Exercise goal
Each line of the listing below that includes "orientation" should be reported.

Records for processing
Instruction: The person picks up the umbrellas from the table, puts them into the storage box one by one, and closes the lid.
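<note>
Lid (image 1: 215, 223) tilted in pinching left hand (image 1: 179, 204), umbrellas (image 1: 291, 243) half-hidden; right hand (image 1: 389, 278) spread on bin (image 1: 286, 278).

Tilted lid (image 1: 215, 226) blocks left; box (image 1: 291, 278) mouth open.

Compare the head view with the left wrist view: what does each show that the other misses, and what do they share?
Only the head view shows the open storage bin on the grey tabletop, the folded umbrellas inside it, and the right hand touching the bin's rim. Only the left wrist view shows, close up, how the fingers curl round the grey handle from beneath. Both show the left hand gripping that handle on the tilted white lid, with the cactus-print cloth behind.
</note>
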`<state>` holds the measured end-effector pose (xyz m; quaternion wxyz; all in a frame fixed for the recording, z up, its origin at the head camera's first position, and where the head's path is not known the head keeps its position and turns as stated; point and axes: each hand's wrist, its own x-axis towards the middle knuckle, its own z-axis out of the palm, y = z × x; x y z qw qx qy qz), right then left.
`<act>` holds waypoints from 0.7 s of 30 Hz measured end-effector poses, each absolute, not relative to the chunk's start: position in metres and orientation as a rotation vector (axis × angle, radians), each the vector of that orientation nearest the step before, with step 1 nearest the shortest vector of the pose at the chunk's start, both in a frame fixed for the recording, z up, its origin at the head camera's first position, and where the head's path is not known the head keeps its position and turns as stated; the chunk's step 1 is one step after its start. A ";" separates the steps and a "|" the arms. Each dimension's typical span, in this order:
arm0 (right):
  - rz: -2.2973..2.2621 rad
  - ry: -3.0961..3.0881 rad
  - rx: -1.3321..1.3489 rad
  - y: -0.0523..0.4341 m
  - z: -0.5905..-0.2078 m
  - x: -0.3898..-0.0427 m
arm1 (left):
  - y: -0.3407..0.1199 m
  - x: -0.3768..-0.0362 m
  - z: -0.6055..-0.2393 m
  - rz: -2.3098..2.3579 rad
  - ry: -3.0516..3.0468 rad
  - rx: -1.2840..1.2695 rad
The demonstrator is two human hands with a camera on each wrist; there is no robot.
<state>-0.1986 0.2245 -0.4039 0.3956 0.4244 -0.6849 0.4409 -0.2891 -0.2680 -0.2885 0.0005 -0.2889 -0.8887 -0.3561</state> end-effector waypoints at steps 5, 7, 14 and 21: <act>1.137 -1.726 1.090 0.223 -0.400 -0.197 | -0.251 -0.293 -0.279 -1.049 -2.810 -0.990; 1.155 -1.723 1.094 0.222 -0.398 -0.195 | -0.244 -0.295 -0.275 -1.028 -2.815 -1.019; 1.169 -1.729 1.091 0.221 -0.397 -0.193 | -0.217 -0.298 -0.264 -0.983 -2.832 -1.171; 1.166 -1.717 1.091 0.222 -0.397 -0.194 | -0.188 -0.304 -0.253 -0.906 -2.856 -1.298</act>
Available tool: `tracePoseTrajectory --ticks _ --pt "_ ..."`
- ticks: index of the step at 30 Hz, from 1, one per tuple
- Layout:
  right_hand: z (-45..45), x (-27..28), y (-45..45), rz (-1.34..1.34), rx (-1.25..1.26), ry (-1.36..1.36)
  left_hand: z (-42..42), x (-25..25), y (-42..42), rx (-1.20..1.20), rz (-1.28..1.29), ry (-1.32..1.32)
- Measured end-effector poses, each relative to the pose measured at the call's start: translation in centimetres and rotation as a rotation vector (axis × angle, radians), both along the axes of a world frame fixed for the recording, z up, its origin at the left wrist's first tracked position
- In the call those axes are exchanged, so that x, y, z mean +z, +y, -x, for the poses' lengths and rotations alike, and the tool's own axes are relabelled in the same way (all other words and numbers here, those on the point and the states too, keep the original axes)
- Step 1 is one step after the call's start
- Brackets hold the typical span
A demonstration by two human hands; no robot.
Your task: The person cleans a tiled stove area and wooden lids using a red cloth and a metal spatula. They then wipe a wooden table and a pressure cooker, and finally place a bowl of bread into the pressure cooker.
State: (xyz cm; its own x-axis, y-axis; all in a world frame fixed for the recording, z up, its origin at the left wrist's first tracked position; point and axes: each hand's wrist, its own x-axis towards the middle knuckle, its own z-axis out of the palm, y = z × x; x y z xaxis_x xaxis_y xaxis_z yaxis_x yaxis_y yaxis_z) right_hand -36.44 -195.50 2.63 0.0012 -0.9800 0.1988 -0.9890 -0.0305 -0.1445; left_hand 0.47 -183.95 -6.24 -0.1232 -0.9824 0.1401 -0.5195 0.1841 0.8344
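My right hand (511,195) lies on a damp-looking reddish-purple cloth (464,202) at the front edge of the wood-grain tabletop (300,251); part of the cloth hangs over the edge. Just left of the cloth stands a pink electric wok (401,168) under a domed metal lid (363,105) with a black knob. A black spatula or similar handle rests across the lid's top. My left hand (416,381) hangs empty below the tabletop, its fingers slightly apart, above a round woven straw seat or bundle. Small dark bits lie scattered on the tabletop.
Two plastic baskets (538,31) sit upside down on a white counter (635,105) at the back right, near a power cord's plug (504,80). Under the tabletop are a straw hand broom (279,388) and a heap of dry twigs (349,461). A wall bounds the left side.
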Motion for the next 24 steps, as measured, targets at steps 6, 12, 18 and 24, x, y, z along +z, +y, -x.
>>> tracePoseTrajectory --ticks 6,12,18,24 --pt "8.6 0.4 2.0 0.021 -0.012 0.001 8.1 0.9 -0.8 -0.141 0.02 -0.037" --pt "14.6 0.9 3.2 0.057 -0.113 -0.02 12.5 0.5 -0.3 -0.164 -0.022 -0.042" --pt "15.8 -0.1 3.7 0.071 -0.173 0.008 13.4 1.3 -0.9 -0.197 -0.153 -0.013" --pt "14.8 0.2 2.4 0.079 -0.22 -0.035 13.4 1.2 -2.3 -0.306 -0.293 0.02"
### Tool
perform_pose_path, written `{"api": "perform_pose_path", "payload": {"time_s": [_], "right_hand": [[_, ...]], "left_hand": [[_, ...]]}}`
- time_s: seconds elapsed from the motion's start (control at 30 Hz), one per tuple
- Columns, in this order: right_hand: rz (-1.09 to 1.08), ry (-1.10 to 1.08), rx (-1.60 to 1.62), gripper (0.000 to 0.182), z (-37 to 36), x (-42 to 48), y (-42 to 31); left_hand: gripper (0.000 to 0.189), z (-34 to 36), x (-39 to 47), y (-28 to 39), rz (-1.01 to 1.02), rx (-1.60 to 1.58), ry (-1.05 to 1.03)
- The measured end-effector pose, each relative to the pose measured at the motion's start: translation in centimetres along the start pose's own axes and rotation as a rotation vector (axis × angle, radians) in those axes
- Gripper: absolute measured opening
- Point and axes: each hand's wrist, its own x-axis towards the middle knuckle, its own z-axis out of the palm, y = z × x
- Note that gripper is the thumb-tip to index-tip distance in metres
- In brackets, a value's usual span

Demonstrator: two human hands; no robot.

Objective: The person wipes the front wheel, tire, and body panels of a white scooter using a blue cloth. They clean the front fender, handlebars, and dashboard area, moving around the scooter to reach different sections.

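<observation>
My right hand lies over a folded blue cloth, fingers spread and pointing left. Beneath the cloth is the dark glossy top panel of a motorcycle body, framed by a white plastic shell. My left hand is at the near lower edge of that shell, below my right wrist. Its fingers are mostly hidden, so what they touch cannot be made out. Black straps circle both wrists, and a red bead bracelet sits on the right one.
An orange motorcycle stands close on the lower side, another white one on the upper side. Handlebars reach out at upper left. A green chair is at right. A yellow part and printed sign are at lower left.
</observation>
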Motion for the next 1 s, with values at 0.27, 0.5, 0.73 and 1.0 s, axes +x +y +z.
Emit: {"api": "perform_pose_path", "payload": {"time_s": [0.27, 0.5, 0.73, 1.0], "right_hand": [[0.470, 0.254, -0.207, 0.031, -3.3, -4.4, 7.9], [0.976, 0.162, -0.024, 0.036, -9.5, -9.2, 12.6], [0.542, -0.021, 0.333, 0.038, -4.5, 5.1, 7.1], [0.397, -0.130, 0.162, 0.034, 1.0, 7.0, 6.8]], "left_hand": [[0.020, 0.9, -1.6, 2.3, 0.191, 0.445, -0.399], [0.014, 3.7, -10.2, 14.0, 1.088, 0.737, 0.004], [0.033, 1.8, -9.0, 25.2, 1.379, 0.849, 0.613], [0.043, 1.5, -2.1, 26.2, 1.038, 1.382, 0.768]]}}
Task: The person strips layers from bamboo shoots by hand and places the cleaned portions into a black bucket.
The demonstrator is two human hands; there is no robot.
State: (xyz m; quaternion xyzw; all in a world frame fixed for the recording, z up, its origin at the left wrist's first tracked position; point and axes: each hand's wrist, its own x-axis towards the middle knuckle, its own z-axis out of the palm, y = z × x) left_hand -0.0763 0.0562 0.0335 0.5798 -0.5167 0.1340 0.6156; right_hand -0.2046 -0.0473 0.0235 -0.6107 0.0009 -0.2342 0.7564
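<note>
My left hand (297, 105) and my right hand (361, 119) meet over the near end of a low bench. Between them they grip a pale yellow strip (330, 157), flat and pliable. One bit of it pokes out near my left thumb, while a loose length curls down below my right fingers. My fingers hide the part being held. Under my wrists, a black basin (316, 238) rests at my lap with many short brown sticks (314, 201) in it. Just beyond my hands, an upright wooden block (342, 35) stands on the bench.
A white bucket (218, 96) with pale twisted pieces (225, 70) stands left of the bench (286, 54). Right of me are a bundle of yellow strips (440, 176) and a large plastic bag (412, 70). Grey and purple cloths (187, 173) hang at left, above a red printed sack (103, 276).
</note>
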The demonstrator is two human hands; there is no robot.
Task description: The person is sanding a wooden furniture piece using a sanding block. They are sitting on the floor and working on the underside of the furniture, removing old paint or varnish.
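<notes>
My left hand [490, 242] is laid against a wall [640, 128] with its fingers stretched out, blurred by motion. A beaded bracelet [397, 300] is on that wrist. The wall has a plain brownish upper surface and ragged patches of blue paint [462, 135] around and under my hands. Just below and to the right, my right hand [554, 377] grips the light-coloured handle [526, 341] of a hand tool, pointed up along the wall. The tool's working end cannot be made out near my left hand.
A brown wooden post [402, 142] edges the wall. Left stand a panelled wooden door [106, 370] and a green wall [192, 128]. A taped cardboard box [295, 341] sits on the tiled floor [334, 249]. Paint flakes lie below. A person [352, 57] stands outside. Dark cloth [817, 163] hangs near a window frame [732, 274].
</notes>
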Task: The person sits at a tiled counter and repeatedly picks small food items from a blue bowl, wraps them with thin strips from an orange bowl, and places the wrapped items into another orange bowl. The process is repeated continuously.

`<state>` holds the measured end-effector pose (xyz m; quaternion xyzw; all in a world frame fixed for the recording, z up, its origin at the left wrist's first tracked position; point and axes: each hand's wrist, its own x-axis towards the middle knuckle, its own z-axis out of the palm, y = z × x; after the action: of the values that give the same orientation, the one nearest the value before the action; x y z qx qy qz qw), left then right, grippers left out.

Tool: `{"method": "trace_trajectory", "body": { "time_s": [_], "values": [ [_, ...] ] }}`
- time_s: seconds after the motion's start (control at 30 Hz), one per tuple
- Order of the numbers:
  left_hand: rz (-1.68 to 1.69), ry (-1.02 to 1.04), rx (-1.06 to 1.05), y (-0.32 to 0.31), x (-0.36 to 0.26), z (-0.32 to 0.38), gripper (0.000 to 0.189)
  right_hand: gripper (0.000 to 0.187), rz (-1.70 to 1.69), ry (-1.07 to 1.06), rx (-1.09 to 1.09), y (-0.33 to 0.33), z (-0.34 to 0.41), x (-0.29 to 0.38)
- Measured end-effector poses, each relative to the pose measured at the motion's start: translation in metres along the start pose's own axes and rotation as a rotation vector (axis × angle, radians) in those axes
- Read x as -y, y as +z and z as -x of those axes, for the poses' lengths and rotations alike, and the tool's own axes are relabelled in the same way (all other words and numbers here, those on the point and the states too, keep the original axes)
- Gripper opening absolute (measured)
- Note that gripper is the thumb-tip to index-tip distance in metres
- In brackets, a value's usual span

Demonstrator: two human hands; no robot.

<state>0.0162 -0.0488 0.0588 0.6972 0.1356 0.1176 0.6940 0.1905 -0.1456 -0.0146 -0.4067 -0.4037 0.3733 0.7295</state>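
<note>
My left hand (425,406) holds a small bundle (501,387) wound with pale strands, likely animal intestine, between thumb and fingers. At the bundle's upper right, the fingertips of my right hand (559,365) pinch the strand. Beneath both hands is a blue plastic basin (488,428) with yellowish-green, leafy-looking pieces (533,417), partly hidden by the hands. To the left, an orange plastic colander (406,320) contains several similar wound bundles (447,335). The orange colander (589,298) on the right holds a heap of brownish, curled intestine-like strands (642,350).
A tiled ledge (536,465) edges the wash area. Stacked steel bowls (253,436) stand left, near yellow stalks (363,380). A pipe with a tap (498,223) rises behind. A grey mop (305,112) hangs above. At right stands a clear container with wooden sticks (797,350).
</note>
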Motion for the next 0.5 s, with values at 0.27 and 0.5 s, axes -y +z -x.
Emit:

Solution below
`<act>` holds waypoints from 0.7 s of 30 Hz measured end-effector poses, each absolute, not relative to the chunk's start: position in metres and orientation as a rotation vector (axis × angle, radians), each the vector of that orientation nearest the step before, with step 1 nearest the shortest vector of the pose at the chunk's start, both in a frame fixed for the recording, z up, its origin at the head camera's first position, and where the head's path is not known the head keeps its position and turns as stated; the chunk's step 1 is one step after its start. A ";" separates the steps and a "|" the arms. Each dimension's typical span, in this order:
`<state>` holds the measured end-effector pose (xyz m; quaternion xyzw; all in a world frame fixed for the recording, z up, its origin at the left wrist's first tracked position; point and axes: each hand's wrist, its own x-axis towards the middle knuckle, its own z-axis out of the palm, y = z × x; after the action: of the values that give the same orientation, the one nearest the value before the action; x y z qx qy qz qw), left then right, grippers left out.

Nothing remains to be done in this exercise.